Римскому праву были известны три основных типа партнерств [22, p. 375; 4, p. 498] (Gaius: III, 148; Digesta, I, 498: XVII, ii, 1, 1; XVII, ii, 5). Первый (omnium bonorum) охватывал всё имущество участников, второй (negotiationis alicujus) строился вокруг какого-то коммерческого дела, а третий (unius rei) создавался в связи с определенной вещью. Партнерство omnium bonorum (общего блага) подразумевало, что ни один из его участников не мог иметь отдельной собственности. Всё их имущество, как принадлежавшее им до объединения, так и приобретенное впоследствии, признавалось общим, хотя долги, сделанные только одним из партнеров, взыскивались с него за пределами этого имущества, а ущерб, нанесенный третьим лицам его неправомерными действиями, возмещался партнерством лишь в той мере, в какой эти действия приводили к его обогащению. Однако «универсальный» характер этого партнерства был мало приспособлен к ведению бизнеса. Для частных предпринимателей гораздо привлекательнее выглядело партнерство alicuius nagotiationis. Оно сводило общее дело к конкретному виду бизнеса, скажем, к работорговле (sociëtas vënàlïciàrius) или сбору налогов (sociëtas vectïgalis), и за его пределами оставляло значительную свободу частной жизни. Неудиви-
тельно, что именно такое партнерство стало наиболее распространенной формой объединения частных предпринимателей. Наконец, особняком стояло партнерство unius rei, которое носило скорее имущественный, чем коммерческий характер.

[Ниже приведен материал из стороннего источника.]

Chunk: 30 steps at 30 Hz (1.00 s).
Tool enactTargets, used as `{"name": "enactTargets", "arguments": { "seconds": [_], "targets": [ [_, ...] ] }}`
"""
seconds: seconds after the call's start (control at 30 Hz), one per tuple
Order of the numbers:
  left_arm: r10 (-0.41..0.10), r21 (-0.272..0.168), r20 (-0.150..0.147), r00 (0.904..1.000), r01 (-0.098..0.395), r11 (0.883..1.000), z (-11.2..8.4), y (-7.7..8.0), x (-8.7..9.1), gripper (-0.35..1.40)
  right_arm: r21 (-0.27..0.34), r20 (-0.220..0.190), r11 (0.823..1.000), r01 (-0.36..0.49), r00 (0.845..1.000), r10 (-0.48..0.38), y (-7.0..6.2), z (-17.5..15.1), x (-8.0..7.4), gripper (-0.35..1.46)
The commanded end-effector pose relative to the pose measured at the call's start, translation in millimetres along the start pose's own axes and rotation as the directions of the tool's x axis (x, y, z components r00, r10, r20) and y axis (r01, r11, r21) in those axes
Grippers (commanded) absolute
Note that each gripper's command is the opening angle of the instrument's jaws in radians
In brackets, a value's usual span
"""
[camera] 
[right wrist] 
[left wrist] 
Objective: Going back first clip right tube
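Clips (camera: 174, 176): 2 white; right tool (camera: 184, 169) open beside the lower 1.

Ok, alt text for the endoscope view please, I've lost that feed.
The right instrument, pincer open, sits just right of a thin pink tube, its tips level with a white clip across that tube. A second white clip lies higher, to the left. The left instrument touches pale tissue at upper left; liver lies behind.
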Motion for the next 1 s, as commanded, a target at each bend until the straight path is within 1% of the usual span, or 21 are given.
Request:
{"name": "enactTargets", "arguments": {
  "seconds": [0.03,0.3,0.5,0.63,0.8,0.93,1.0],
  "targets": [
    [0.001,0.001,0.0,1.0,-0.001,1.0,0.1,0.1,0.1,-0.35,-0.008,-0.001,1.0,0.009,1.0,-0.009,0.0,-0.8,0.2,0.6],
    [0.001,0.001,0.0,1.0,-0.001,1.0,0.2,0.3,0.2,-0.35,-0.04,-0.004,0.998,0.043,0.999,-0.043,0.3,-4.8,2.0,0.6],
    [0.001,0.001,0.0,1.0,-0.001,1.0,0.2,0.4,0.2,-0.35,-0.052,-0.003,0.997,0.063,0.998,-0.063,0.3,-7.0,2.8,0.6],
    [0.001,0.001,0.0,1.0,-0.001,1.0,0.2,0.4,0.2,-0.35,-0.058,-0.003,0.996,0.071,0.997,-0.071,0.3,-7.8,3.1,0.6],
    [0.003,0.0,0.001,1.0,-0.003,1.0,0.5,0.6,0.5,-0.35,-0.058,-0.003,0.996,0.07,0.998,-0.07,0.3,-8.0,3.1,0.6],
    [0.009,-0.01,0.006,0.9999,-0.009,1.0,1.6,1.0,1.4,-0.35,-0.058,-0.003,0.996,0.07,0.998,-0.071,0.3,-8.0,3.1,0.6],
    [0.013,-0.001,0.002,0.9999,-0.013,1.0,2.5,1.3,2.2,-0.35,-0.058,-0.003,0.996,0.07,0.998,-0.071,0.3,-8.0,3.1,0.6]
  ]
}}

Правда, обычно, наряду с этими объединениями, упоминается еще и партнерство omnium bonorum quae ex quaestu veniunt, т. е. общего блага, достигаемого за счет прибыли (см., напр.: [24, p. 364365]). Однако совершенно очевидно, что его нельзя считать самостоятельным видом. Это всего лишь модификация партнерства omnium bonorum в целях его приспособления к коммерческим делам. По своей конструкции оно было чуть более свободным. Если не было особых оговорок, его собственность ограничивалась той, что приобретена партнерами в сделках, совершенных в рамках совместной деятельности. Каждый из них мог владеть отдельным имуществом (например унаследованным), как и иметь собственные обязательства, не связанные с партнерством (например расходы на домохозяйство). Эта форма применялась в хозяйственной практике и в этом смысле выступала своего рода альтернативой партнерству negotiationis alicuius. Но в силу архаичности она, конечно же, не пользовалась особой популярностью, а потому не могла составить ему реальной конкуренции.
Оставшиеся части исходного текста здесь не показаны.